L'esperienza (non) insegna
Nella sfida di ieri, che ha denunciato anche un Barletta in debito di ossigeno e spesso secondo sui palloni vaganti, mister Nevio Orlandi si è affidato alla formazione proposta dal 1' domenica contro il Frosinone, una scelta che ha stupito molti: contro i ciociari decisivi erano stati gli innesti di Ilari e La Mantia, oltre al cambio di passo visto nella ripresa, elementi ieri assenti dall'undici titolare. Se per il centravanti laziale la scelta risulta comprensibile, per il centrocampista piceno e capocannoniere biancorosso non lo è. Tra quattro volti nuovi e l'ex calciatore dell'Ascoli, sarebbe stato lecito attendersi qualche variazione, in particolare in un torneo in cui si ha poco da perdere. Domenica scorsa un fattore era stato il cambio di assetto deciso da Orlandi, ma l'allenatore di Casalmaggiore non ha evidentemente fatto tesoro dell'esperienza.

Romeo e Pippa: lontani dal campo, lontani dal cuore?
Linea verde è stata la parola d'ordine del mercato biancorosso e degli ultimi mesi in via Vittorio Veneto: a mostrare le maggiori difficoltà, oggi, sono però alcuni giovani e giovanissimi, pressati dai ritmi e dagli avversari. Cicerelli e Cascione sono due esempi, Guglielmi ha poche colpe in confronto a chi decide di impiegarlo con tanta costanza, "forzandone" la crescita. Le alternative facenti rima con esperienza ci sarebbero, ma ad oggi la carta d'identità appare componente fondamentale nella scelta dell'undici titolare. Così Romeo prosegue nel suo lavoro differenziato da settimane, dopo essere stato proposto a diverse squadre (Pergolettese in primis) in sede di mercato, e Pippa prosegue la sua discesa negli inferi della tribuna.
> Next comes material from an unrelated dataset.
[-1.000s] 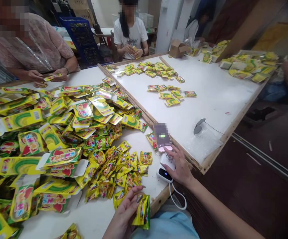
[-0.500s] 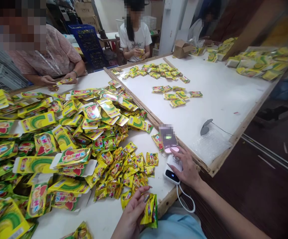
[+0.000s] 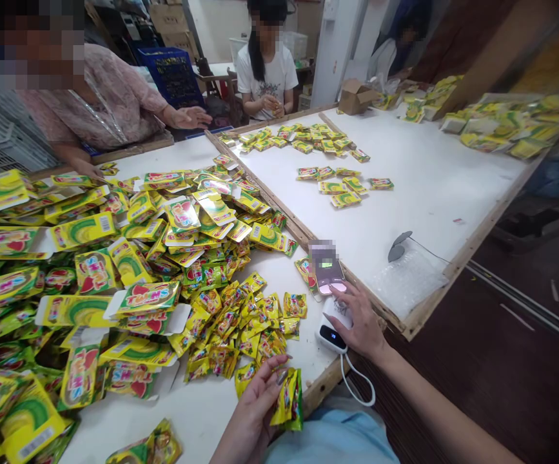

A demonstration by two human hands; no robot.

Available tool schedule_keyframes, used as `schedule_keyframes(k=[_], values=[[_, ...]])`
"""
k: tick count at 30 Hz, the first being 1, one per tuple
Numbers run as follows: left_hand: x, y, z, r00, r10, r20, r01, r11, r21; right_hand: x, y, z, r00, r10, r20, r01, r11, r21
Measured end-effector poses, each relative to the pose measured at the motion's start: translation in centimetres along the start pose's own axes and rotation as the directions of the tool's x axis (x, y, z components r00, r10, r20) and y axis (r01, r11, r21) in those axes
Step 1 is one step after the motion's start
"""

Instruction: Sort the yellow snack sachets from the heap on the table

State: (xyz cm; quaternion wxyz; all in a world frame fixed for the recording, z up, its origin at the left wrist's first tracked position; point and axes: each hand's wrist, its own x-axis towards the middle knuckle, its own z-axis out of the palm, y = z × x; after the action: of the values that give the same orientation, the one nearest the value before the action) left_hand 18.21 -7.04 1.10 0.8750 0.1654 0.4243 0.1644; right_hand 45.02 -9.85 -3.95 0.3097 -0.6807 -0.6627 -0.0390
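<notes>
My left hand (image 3: 262, 403) is closed on small yellow and green candy packets (image 3: 289, 399) at the table's near edge. My right hand (image 3: 356, 322) rests over a white power bank (image 3: 331, 336) with a lit display and a looped white cord, its fingers spread. One fingertip touches the lower screen of a phone (image 3: 327, 270) lying against the wooden divider. Left of my hands lies a heap of small yellow packets (image 3: 231, 322), beside a larger pile of yellow and green boxes (image 3: 80, 232).
Wooden strips (image 3: 303, 235) edge and divide the white table (image 3: 414, 174). Beyond the divider are more small boxes (image 3: 344, 187), bubble wrap (image 3: 407, 280) and an open carton (image 3: 356, 96). People sit at the far left, far middle and far right.
The person at the left has stretched out an open hand and no longer holds a box up. My left hand has moved slightly up; my right hand stays at the phone.
</notes>
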Motion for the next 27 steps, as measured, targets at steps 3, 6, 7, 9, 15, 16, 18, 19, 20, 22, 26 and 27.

Le scelte sono ormai delineate, ma sacrificare il rendimento all'altare dell'anagrafe collide con il senso del calcio.

11 metri di ansia
A rendere meno amara la cicuta biancorossa in quel di Salerno avrebbe potuto contribuire Andrea La Mantia, eroe sette giorni prima contro il Frosinone: al 25' della ripresa il centravanti ciociaro ha invece fallito il penalty concesso al Barletta, vedendosi respingere da Gori un destro invero poco convinto di potersi tramutare in rete. Il rigore sbagliato da "Lama" è il terzo (su quattro) della stagione biancorossa e si aggiunge nel tabellino delle storture dagli 11 metri agli errori di Picci contro il Perugia e Ilari contro l'Ascoli: il solo D'Errico (sempre contro l'Ascoli) ha sfatato l'insolito tabù, che in una squadra che ha fatto mezzo gol a partita (11 in 22 turni di campionato) diventa esiziale. I calciatori non si giudicano da questi particolari, come cantava De Gregori, ma certo sbagliare non aiuta a crescere.

Il Lecce all'orizzonte
La crescita, appunto. Un processo lento, nel quale le partite di una certa caratura valgono doppio, inteso come salti in avanti o balzi all'indietro: domenica al "Cosimo Puttilli" è atteso il Lecce per un derby molto sentito, che rappresenta l'occasione per riscattare buona parte della stagione e regalare un altro bel ricordo alla bacheca dei tifosi biancorossi, anche ieri presenti in oltre 200 all'"Arechi" e ormai decisi a manifestare il loro amore per la maglia più che per la situazione contingente. Nel calcio, in particolare in questo calcio amputato negli obiettivi quale la Lega Pro 2013/2014 è, si può perdere, ma bisogna "saperlo" fare, lottando fino al 90' e oltre. Domenica contro i salentini un'altra chiamata per Liverani e compagni.